Generally, the transmission and distribution lines for the power supply of the city are divided into ground lines and underground lines buried underground.

In the case of the machined track, maintenance and repair are easy because the electric pole and the cable are exposed to the outside. In addition to the deterioration of the beauty of the city, there is a problem in that it is vulnerable to natural disasters such as lightning, typhoon and heavy snow.

Therefore, in the new development complexes such as new cities, underground roads are installed as a means to fundamentally solve traffic congestion and civil inconvenience caused by beautification of the urban environment, overlapping excavation.

In this type of underground construction, a channel construction method is used, which is relatively easy to expand, demolish, repair and inspect the railway line, and is less likely to cause an accident of a trauma.

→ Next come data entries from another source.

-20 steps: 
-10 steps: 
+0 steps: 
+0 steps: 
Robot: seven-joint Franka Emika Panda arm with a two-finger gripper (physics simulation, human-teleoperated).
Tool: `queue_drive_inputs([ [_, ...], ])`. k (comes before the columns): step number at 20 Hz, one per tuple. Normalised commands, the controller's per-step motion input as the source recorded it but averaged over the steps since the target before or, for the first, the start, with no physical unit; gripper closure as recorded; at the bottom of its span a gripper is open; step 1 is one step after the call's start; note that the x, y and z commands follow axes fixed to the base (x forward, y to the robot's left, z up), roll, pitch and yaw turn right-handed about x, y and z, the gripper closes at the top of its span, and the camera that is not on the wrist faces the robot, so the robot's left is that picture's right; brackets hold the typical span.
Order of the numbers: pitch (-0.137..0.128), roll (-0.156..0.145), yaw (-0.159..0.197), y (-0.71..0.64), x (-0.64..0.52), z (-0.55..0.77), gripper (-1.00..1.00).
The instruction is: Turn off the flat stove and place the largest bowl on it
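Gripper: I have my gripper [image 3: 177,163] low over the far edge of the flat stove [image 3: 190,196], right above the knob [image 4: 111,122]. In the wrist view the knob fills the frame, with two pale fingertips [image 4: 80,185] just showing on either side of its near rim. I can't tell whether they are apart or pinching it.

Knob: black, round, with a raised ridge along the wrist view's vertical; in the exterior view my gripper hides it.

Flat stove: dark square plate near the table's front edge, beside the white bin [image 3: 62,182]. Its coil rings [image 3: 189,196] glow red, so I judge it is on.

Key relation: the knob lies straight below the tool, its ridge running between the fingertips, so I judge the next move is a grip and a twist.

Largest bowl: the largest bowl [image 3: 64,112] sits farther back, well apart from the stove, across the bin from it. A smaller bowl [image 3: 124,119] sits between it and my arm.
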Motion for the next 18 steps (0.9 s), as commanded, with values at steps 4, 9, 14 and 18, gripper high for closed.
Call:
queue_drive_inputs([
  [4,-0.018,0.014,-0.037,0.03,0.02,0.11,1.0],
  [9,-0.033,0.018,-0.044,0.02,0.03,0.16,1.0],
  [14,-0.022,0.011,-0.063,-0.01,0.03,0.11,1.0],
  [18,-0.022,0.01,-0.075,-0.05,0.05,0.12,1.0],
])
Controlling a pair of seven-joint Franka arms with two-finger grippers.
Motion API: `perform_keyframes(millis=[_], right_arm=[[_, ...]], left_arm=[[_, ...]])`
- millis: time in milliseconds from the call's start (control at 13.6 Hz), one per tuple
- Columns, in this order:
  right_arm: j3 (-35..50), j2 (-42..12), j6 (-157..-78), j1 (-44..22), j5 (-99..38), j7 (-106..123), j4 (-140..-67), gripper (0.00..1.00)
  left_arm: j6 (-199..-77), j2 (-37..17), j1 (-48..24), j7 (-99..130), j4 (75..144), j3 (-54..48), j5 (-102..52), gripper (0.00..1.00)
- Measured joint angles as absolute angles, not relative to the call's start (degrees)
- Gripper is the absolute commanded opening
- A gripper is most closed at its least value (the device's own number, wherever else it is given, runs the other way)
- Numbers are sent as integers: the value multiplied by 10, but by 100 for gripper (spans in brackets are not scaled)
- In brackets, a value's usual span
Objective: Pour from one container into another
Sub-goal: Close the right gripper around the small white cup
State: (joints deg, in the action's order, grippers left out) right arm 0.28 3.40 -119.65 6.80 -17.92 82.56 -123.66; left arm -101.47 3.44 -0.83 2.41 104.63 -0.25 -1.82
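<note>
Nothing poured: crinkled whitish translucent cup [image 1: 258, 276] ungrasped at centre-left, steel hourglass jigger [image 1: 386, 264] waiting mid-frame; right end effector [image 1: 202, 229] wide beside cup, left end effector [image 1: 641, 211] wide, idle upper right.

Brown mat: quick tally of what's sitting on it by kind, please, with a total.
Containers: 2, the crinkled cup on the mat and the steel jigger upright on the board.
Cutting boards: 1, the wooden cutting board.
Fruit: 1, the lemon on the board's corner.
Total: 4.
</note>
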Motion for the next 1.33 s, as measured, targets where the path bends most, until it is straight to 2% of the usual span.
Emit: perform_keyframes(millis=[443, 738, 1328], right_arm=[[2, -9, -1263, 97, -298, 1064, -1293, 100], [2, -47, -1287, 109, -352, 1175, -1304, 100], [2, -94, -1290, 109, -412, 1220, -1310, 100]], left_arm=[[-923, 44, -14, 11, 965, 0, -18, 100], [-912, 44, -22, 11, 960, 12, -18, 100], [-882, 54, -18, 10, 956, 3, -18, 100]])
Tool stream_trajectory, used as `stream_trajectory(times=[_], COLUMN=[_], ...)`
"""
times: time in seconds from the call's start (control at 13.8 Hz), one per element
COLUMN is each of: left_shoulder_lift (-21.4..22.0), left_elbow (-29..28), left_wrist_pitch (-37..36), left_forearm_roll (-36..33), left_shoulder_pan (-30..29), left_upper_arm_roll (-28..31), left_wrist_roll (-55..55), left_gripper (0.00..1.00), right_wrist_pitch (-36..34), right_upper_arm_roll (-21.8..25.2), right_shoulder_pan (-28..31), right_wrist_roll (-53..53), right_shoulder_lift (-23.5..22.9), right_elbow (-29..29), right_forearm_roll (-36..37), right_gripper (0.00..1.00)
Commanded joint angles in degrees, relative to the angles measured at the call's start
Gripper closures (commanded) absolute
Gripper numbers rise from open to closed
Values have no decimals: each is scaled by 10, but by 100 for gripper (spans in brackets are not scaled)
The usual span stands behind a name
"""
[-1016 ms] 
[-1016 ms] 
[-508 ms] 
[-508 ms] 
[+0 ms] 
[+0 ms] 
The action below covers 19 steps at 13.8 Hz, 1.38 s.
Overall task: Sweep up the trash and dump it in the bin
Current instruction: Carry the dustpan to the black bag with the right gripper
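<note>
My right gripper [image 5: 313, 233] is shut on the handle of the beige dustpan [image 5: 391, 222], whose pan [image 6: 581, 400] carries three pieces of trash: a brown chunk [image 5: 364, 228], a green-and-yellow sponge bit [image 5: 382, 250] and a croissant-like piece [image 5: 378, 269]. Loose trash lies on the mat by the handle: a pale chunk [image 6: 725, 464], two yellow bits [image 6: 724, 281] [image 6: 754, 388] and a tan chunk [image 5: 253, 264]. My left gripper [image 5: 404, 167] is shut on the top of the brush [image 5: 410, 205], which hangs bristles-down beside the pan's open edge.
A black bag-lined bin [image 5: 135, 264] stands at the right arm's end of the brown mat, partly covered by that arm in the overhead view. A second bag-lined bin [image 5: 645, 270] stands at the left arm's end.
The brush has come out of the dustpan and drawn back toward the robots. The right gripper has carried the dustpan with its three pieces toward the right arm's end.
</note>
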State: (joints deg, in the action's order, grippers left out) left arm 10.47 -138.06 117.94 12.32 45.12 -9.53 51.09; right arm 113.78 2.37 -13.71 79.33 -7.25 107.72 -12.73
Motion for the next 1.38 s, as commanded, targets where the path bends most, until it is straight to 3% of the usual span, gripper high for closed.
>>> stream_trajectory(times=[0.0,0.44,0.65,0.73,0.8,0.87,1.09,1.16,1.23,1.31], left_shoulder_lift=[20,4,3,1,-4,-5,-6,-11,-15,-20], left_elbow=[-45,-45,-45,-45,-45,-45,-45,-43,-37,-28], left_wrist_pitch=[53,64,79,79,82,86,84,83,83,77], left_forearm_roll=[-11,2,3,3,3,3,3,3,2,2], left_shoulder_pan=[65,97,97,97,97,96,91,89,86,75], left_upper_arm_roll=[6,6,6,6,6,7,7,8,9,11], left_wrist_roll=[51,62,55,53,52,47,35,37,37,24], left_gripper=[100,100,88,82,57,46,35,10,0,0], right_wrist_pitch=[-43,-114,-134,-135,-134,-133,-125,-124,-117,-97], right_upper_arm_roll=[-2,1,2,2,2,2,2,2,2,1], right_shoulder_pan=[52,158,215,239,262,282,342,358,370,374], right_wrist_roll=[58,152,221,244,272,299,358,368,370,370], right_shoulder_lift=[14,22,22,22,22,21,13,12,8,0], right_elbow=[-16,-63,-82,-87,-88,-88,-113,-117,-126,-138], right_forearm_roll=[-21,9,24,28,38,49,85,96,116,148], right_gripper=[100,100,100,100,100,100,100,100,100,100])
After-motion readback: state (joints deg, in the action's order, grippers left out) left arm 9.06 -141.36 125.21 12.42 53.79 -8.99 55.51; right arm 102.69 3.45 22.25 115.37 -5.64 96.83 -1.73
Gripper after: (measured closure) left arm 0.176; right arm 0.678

In the channel construction method, a synthetic tube wave tube (hereinafter referred to as a wave tube) is buried in the ground to form an underground line for a transmission line. At this time, the corrugated pipe is formed in the form of a corrugated pipe having a diameter of 100 to 200 mm. Since the corrugated pipe is free to bend in the longitudinal direction, the corrugated pipe has an advantage of easy installation work according to the topography of the construction site and excellent structural strength against external pressure .

The construction process to the underground line using the corrugated pipe will be described as follows.

First, the wave tube is temporarily blotted at a predetermined distance along the construction section where the tearing operation is completed.

At this time, the length of the corrugated pipe may be variously formed, rolled in a roll of a predetermined unit length, and transported and stored.

Accordingly, the distance between the yard spaces for which the corrugated pipe is temporarily blinded is adjusted to the length of the corrugated pipe. In this case, when a plurality of underground channels are formed in a multi-layer (1 to 6), a plurality of corrugated pipes .

When the temporary field work of the corrugated pipe is completed, the rolled corrugated pipe is loosened in a linear shape and is installed in the buried portion digging a predetermined depth from the ground.

At this time, when the wound tube is rolled and rolled for a long time, the wave tube is unfolded in the straight direction by the bending deformation, and is bent in the winding direction.

As described above, since the construction can not be performed in a state where the corrugated tube is curved, a separate work for straightening the corrugated tube is required.

Typically, three to five manpower is used to open the corrugated pipe, and the corrugated pipe is heated by a burner to be manually stretched.

When the corrugated pipe is unfolded in a straight line through the above-described operation, the corrugated pipe is installed at the terra firma, and then the corrugated pipe is covered with the soil.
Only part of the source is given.